Heroes? Here’s One of Mine
At the ripe old age of near 50, I now realize I’ve had few enduring heroes in my lifetime. I’ve probably had thousands of infatuations along the way, including about three girls a day in college and since then a peculiar fascination for singers, actors and sports figures. I’m quite sure that makes me American rather than Canadian at my core, since our neighbors to the north typically eschew idolatry.
My grandparents certainly qualify. Born of the waste-not, want-not generation that survived the Depression, Gram and Gramp went on to become Maine’s dairy farmers of the year in 1970 . . . and then wrote to the folks who presented them with the award and said they couldn’t imagine they deserved it. When my grandfather finally did travel to Springfield, Mass., in 1971 to accept his plaque, it was the first time he had ever left Maine since his family emigrated from New Brunswick, Canada, when he was 2.
I admire my father, who is self-made from a childhood of destitute poverty, and my mother for her infinite compassion with children, including her oldest son. I’m in awe of my daughter, who just finished medical school and will soon start rotations, and my son, who despite overwhelming Attention Deficit Disorder, is one of the kindest people I know at his core. I think my wife is a saint for putting up with me.
As far as heroes go, though, one person probably tops my list these days. I’m under strict orders not to talk about her age, but I can tell you that Dr. June Irwin has been swinging for the fences for a very long, long time. From becoming one of the first female medical students at McGill University, to starting her own 70-acre farm 35 years ago, to showing up at a town meeting in Hudson 25 years ago to talk about the toxicity of lawn chemicals, the remarkable dermatologist has never once strayed from her ideals or convictions as near as I can tell. She deflected ridicule, shouldered threats from the chemical industry and never once lowered her resolve as the legal battle she instigated weaved its way through the Canadian courts. On the summer day of 2001, when her work at the town of Hudson, Quebec, made world history, Dr. June was treating a rash in her one-of-a-kind eclectic office in Pointe Claire, Quebec. “The victory wasn’t about me,” she said matter of factly in our film, A Chemical Reaction. “it was a community effort.”

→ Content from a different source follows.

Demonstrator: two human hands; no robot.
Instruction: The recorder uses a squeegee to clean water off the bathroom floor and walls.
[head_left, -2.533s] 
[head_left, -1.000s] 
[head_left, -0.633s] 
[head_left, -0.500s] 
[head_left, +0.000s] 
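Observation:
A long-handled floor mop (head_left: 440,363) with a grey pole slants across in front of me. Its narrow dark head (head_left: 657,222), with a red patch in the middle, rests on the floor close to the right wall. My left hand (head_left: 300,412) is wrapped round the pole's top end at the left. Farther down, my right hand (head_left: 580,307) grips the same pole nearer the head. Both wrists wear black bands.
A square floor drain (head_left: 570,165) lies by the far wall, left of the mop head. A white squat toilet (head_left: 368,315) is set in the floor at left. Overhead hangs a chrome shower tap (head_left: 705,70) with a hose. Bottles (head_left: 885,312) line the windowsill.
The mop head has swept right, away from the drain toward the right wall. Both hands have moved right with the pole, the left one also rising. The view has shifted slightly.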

I write this today because I can’t get a phone call from June out my head from last week. The film’s director and I were driving back to Maine from Hudson after the DVD release screening and my cell phone rang. The ageless, timeless woman on the other end of the phone had her medical books open as wide as her eyes and was offering medical advice for my son … for free, at 12:30 a.m. And she was offering to do more research as we said our goodnights at about 1 a.m. When was the last time your doctor, or anyone in your life, did anything like that for you?
Researching the Hudson story for another writing project I have underway, I came across this web site that evaluates doctors: http://www.ratemds.com/doctor-ratings/81893/Dr-Dorothy-June-Irwin-Montreal-QC.html. To me, the comments read like a collection of comments from the haves and have-nots of this world, and I’m not talking about worldly riches. Just read a few paragraphs from her patients and you’ll know what I mean.
I also write this today in honor of my mother, whose retirement party tomorrow after 35 years of providing daycare to Maine children, will bring many generations of families together — and in memory of a friend’s father, Shep Lee, whom I met just once. That was all the time I needed to understand why this man of his word was one of the most revered people in our state. He, like June Irwin, always lived by his ideals — even if it meant he might lose a sale at one of his car dealerships, or if expression of his Democratic opinion might risk alienating a Republican colleague.
Life’s too damn short to live any other way, isn’t it?
So keep swinging, June. I know you will anyway. Good luck tomorrow, Mom. Let the love sink in. And sail on, Shep. I’m certain you leave here knowing your legacy is in good hands.